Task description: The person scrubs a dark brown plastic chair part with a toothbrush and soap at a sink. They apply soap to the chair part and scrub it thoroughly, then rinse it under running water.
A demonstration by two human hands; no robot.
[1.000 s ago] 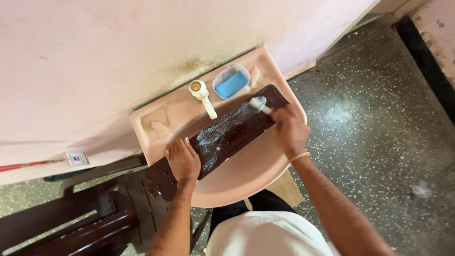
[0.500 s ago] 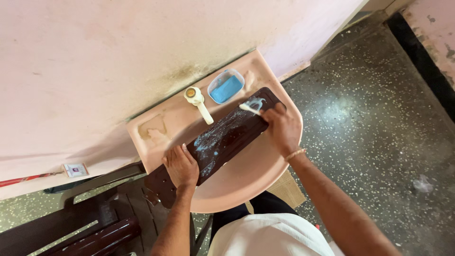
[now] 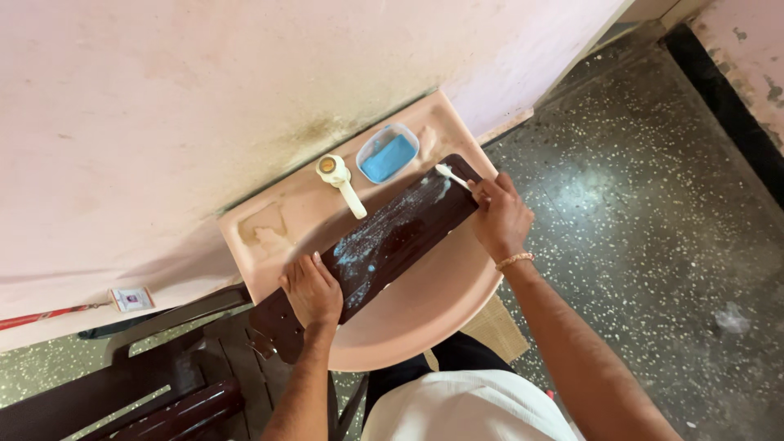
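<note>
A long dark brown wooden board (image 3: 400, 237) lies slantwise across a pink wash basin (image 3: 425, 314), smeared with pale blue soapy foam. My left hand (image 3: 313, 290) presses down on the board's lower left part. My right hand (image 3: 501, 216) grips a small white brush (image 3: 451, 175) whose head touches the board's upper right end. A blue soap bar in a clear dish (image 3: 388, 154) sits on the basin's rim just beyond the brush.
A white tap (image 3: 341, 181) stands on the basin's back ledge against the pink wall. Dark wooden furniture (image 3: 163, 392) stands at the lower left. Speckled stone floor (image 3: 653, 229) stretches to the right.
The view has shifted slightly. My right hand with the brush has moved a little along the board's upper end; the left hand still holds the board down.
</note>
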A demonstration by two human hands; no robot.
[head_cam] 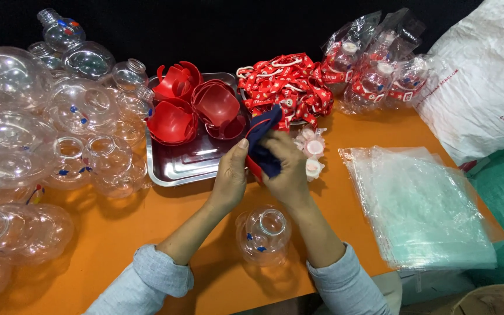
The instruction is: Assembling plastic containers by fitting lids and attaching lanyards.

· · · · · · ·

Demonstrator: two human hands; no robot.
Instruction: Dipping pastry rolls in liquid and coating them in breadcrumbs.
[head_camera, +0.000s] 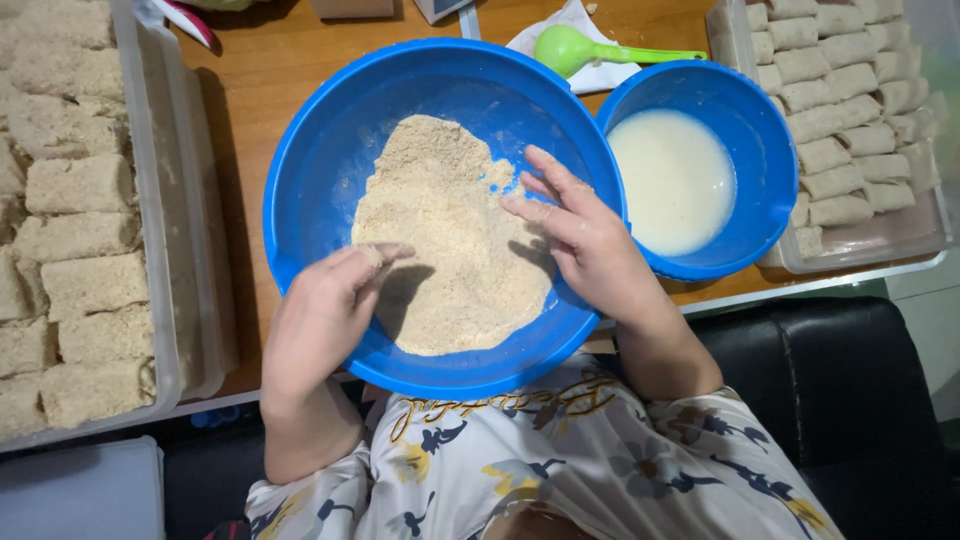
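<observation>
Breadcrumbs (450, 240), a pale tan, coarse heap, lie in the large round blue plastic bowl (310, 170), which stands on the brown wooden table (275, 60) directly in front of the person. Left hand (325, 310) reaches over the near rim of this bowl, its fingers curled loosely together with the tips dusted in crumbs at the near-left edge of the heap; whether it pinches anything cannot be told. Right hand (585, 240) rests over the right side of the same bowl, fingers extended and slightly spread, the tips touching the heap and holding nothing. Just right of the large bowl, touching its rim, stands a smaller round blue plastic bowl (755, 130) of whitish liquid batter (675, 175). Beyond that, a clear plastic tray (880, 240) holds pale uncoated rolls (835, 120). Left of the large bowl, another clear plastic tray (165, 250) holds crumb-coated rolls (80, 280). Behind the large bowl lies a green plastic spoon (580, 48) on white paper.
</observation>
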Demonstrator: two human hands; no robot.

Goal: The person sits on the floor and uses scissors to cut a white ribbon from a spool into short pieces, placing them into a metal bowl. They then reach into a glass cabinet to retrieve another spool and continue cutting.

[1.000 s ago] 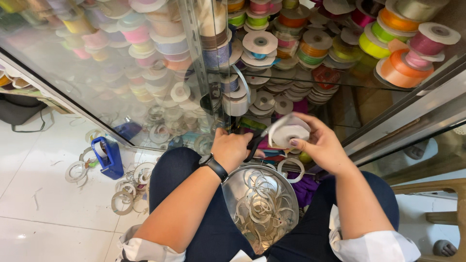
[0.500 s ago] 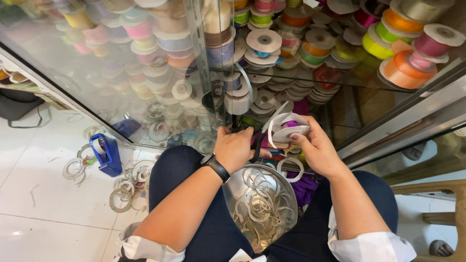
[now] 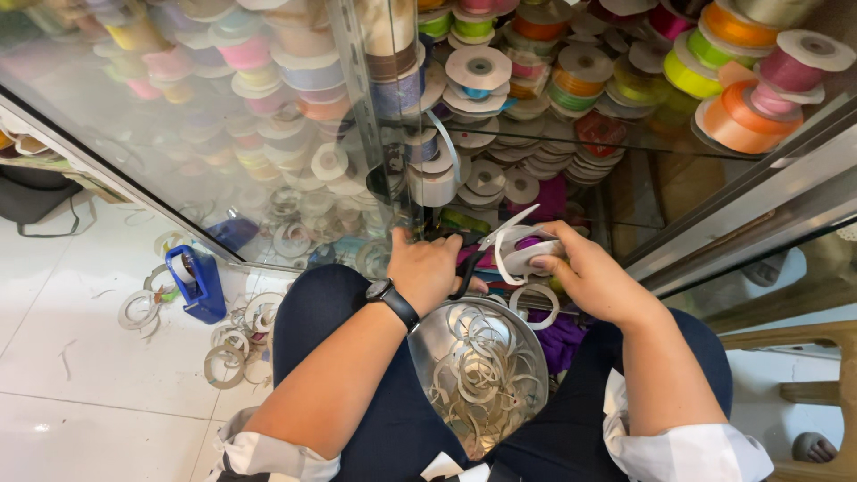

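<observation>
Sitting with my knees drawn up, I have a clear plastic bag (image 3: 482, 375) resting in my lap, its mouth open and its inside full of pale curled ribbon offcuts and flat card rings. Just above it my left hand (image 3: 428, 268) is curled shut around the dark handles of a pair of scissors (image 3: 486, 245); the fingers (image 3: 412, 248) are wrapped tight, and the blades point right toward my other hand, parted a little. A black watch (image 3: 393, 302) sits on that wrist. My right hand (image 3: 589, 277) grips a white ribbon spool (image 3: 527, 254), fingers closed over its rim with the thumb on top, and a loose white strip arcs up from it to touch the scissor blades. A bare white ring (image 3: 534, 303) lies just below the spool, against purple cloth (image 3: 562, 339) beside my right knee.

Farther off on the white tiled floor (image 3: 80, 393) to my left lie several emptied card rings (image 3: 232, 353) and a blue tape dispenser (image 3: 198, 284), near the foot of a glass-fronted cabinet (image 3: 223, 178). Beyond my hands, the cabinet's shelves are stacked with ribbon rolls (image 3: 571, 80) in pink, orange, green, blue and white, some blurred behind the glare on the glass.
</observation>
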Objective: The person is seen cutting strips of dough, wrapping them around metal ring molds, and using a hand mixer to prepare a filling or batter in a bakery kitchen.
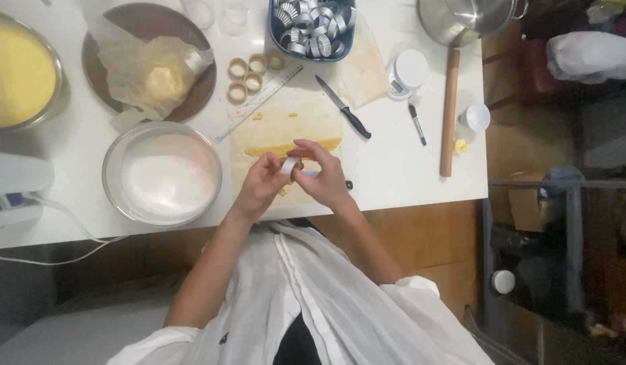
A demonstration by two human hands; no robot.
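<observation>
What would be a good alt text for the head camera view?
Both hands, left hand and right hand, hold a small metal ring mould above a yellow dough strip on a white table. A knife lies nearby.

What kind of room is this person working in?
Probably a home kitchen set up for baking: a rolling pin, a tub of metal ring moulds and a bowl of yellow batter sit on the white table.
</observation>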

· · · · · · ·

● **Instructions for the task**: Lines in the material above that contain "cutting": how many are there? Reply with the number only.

● **Your response**: 2